━━ MATERIAL PROVIDED ━━

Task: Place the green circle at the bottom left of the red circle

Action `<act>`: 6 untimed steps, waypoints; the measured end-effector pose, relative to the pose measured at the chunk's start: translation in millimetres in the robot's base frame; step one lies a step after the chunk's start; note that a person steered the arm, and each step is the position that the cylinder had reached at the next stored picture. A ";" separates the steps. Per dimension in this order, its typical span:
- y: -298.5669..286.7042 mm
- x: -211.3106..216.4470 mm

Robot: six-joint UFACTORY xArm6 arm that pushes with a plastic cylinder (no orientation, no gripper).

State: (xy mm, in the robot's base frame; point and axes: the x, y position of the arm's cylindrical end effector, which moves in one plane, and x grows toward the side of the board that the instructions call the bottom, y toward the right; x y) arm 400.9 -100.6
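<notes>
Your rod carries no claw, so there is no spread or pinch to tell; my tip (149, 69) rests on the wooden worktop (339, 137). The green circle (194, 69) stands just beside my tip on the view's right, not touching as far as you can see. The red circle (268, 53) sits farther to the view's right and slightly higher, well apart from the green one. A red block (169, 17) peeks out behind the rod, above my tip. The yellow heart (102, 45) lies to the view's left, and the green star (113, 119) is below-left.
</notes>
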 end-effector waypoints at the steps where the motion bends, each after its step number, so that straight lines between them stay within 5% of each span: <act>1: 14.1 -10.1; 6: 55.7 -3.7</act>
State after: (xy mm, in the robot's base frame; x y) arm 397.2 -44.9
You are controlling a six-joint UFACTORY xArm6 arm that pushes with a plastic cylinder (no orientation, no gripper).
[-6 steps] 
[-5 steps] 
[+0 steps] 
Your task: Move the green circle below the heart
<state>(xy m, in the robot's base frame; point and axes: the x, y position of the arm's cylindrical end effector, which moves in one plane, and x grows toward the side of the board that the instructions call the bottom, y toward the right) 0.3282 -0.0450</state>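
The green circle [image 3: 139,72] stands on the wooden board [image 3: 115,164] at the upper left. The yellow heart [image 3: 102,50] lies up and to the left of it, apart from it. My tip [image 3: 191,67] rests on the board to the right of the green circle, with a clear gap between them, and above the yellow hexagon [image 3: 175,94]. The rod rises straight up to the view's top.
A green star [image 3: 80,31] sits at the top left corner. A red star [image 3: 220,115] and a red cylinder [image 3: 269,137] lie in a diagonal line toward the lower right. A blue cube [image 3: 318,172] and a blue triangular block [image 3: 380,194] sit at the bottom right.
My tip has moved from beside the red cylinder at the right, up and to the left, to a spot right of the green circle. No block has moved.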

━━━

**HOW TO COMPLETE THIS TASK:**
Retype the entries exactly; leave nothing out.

**ANSWER TO THIS TASK:**
Task: Place the green circle at the bottom left of the red circle

Action `<act>`: 6 untimed steps, waypoints; the measured end-effector pose, relative to the pose measured at the chunk's start: translation in millimetres in the robot's base frame; step one lies a step after the chunk's start; note that a person steered the arm, and each step is the position that the cylinder had reached at the next stored picture. A ";" separates the steps. Per dimension in this order, its typical span:
- y: -298.5669..286.7042 mm
- x: -211.3106..216.4470 mm

Robot: six-joint UFACTORY xArm6 arm that pushes with a plastic cylinder (no orientation, no gripper).

State: (xy mm, in the robot's base frame; point and axes: the x, y position of the arm's cylindrical end effector, which moves in one plane, and x grows toward the side of the board that the instructions call the bottom, y toward the right; x y) arm 400.9 -100.6
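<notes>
Your rod carries no claw, so there is no spread or pinch to tell; my tip (149, 69) rests on the wooden worktop (339, 137). The green circle (194, 69) stands just beside my tip on the view's right, not touching as far as you can see. The red circle (268, 53) sits farther to the view's right and slightly higher, well apart from the green one. A red block (169, 17) peeks out behind the rod, above my tip. The yellow heart (102, 45) lies to the view's left, and the green star (113, 119) is below-left.
</notes>
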 end-effector waypoints at the steps where the motion bends, each after its step number, so that straight lines between them stay within 5% of each span: <act>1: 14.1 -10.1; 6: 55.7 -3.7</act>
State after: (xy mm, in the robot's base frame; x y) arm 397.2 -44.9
You are controlling a six-joint UFACTORY xArm6 arm that pushes with a plastic cylinder (no orientation, no gripper).
[-6 steps] 
[-5 steps] 
[+0 steps] 
Your task: Move the green circle below the heart
<state>(xy m, in the robot's base frame; point and axes: the x, y position of the arm's cylindrical end effector, which moves in one plane, and x grows toward the side of the board that the instructions call the bottom, y toward the right) 0.3282 -0.0450</state>
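The green circle [image 3: 139,72] stands on the wooden board [image 3: 115,164] at the upper left. The yellow heart [image 3: 102,50] lies up and to the left of it, apart from it. My tip [image 3: 191,67] rests on the board to the right of the green circle, with a clear gap between them, and above the yellow hexagon [image 3: 175,94]. The rod rises straight up to the view's top.
A green star [image 3: 80,31] sits at the top left corner. A red star [image 3: 220,115] and a red cylinder [image 3: 269,137] lie in a diagonal line toward the lower right. A blue cube [image 3: 318,172] and a blue triangular block [image 3: 380,194] sit at the bottom right.
My tip has moved from beside the red cylinder at the right, up and to the left, to a spot right of the green circle. No block has moved.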

No further answer is needed.